Toward Decentering the New Testament PDF Author: Mitzi J. Smith
Publisher: Wipf and Stock Publishers
ISBN: 1532604661
Category : Religion
Languages : en
Pages : 423

Get Book

Book Description
Toward Decentering the New Testament is the first introductory text to the New Testament written by an African American woman biblical scholar and an Asian-American male biblical scholar. This text privileges the voices, scholarship, and concerns of minoritized nonwhite peoples and communities. It is written from the perspectives of minoritized voices. The first few chapters cover issues such as biblical interpretation, immigration, Roman slavery, intersectionality, and other topics. Questions raised throughout the text focus readers on relevant contemporary issues and encourage critical reflection and dialogue between student-teachers and teacher-students.

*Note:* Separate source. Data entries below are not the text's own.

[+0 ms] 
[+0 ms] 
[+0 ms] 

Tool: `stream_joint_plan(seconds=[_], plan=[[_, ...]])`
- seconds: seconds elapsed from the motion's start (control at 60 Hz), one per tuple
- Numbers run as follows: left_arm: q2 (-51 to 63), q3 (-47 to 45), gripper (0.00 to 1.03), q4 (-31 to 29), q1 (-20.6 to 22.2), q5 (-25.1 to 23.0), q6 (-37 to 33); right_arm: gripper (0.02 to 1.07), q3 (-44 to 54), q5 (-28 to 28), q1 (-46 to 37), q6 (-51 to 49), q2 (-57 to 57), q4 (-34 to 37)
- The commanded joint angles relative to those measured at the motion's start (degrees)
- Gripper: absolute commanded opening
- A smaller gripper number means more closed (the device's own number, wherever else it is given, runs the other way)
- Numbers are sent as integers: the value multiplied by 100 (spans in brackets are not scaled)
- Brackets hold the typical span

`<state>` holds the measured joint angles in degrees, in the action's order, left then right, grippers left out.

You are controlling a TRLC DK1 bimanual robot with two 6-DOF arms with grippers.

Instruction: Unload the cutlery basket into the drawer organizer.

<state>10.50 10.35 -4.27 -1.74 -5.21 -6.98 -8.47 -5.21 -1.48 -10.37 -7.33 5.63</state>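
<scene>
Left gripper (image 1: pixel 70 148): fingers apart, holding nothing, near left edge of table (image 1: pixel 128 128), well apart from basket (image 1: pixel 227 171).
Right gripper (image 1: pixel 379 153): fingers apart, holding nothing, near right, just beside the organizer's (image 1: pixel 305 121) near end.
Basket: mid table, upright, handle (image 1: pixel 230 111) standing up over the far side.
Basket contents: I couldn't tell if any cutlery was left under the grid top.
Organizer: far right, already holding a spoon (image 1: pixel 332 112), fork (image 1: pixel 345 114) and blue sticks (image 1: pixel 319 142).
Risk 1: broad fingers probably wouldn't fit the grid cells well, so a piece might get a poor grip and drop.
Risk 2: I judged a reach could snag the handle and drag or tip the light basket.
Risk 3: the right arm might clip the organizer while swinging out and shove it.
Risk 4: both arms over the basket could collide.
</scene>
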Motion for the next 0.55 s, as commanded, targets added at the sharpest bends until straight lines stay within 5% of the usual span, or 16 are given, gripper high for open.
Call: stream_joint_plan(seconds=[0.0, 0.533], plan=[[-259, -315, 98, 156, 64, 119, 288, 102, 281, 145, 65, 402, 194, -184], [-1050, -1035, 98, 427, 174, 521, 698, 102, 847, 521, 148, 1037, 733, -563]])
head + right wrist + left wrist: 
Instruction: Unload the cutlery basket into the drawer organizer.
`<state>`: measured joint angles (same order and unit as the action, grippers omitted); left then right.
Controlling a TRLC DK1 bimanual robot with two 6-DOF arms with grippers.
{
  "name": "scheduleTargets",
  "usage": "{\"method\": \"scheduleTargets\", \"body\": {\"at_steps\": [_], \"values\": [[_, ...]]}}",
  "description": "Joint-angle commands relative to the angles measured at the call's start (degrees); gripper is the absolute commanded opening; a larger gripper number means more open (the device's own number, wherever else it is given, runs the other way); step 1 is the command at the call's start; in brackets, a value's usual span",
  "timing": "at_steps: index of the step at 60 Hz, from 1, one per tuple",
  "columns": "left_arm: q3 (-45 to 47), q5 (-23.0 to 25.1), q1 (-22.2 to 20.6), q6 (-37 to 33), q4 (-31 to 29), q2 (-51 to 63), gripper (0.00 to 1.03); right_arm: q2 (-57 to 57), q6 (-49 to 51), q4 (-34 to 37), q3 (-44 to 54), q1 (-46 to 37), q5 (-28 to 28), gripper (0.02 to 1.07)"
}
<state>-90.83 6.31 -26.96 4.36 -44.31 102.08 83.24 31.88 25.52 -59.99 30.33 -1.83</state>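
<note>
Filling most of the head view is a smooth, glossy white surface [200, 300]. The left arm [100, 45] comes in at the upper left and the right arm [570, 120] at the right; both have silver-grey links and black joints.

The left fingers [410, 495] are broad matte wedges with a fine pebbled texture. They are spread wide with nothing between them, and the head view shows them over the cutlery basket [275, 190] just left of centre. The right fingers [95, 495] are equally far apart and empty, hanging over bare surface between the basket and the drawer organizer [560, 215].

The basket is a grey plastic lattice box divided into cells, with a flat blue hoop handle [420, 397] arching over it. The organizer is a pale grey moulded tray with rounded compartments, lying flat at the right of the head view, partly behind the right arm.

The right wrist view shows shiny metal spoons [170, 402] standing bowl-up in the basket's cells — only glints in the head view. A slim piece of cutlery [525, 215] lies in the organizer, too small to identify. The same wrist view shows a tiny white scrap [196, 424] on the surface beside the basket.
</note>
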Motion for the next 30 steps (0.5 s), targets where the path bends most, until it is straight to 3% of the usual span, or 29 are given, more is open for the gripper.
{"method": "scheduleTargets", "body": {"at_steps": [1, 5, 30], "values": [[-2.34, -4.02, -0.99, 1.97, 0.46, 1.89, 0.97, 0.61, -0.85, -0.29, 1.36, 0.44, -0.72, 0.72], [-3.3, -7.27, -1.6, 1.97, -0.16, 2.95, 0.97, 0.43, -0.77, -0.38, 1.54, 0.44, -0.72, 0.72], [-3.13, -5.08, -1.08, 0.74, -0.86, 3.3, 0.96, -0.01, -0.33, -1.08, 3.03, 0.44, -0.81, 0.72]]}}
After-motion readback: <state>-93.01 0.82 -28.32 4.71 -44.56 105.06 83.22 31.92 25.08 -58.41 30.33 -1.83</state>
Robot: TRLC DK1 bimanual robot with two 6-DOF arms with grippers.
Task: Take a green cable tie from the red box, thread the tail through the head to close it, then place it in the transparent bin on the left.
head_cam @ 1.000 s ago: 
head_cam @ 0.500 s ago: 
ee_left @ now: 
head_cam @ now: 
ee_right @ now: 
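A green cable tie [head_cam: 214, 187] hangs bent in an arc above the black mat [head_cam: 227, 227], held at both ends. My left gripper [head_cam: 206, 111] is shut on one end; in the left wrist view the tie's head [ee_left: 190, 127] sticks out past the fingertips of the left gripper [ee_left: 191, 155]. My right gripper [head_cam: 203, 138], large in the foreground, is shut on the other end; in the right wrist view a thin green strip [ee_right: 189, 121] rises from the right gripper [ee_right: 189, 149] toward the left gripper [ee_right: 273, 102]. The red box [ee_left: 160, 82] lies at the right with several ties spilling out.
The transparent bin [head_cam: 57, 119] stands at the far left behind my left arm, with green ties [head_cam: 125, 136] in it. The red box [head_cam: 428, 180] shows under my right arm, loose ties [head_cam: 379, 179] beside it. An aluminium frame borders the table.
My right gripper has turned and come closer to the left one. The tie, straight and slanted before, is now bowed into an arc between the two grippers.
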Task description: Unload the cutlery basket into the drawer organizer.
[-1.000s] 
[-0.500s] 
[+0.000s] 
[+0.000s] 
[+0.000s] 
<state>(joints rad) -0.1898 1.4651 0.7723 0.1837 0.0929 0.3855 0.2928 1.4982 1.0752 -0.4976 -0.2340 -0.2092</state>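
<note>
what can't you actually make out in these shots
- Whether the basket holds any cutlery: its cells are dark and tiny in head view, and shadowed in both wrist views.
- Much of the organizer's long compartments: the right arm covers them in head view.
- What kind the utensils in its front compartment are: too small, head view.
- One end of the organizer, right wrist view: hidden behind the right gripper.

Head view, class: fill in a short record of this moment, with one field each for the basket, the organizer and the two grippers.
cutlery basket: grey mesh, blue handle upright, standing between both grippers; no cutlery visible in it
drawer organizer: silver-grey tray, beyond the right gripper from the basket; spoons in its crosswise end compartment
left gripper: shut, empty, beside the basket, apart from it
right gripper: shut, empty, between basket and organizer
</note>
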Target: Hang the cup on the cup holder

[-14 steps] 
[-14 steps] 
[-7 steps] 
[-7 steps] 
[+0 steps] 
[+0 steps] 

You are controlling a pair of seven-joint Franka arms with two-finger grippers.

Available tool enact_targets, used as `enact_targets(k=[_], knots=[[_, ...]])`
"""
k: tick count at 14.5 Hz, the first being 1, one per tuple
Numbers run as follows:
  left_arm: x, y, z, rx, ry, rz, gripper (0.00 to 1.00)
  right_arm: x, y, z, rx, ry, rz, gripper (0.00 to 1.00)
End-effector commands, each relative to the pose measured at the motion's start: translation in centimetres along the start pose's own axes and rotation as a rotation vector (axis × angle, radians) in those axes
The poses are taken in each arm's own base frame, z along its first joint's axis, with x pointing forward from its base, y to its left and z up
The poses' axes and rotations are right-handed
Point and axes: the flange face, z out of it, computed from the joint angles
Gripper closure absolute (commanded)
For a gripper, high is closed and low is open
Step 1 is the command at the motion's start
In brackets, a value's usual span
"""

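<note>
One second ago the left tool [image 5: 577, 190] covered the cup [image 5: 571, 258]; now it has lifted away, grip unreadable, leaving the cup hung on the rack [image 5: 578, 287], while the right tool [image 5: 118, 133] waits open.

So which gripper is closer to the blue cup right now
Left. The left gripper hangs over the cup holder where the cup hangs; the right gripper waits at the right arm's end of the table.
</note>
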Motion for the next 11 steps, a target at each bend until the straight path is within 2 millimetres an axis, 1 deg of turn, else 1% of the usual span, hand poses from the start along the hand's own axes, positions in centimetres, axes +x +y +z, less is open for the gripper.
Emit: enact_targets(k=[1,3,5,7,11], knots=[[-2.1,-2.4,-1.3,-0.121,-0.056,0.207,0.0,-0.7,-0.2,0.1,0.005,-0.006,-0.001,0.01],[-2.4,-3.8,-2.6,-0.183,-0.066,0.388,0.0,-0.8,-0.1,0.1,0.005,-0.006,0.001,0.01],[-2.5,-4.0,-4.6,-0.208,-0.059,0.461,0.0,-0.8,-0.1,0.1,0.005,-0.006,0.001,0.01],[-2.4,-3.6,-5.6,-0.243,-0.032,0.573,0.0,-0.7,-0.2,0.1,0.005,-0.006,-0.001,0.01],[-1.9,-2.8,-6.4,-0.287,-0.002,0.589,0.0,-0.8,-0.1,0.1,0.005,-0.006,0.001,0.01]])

Toward Decentering the New Testament

Toward Decentering the New Testament PDF Author: Mitzi J. Smith
Publisher: Wipf and Stock Publishers
ISBN: 1532604661
Category : Religion
Languages : en
Pages : 423

Get Book

Book Description
Toward Decentering the New Testament is the first introductory text to the New Testament written by an African American woman biblical scholar and an Asian-American male biblical scholar. This text privileges the voices, scholarship, and concerns of minoritized nonwhite peoples and communities. It is written from the perspectives of minoritized voices. The first few chapters cover issues such as biblical interpretation, immigration, Roman slavery, intersectionality, and other topics. Questions raised throughout the text focus readers on relevant contemporary issues and encourage critical reflection and dialogue between student-teachers and teacher-students.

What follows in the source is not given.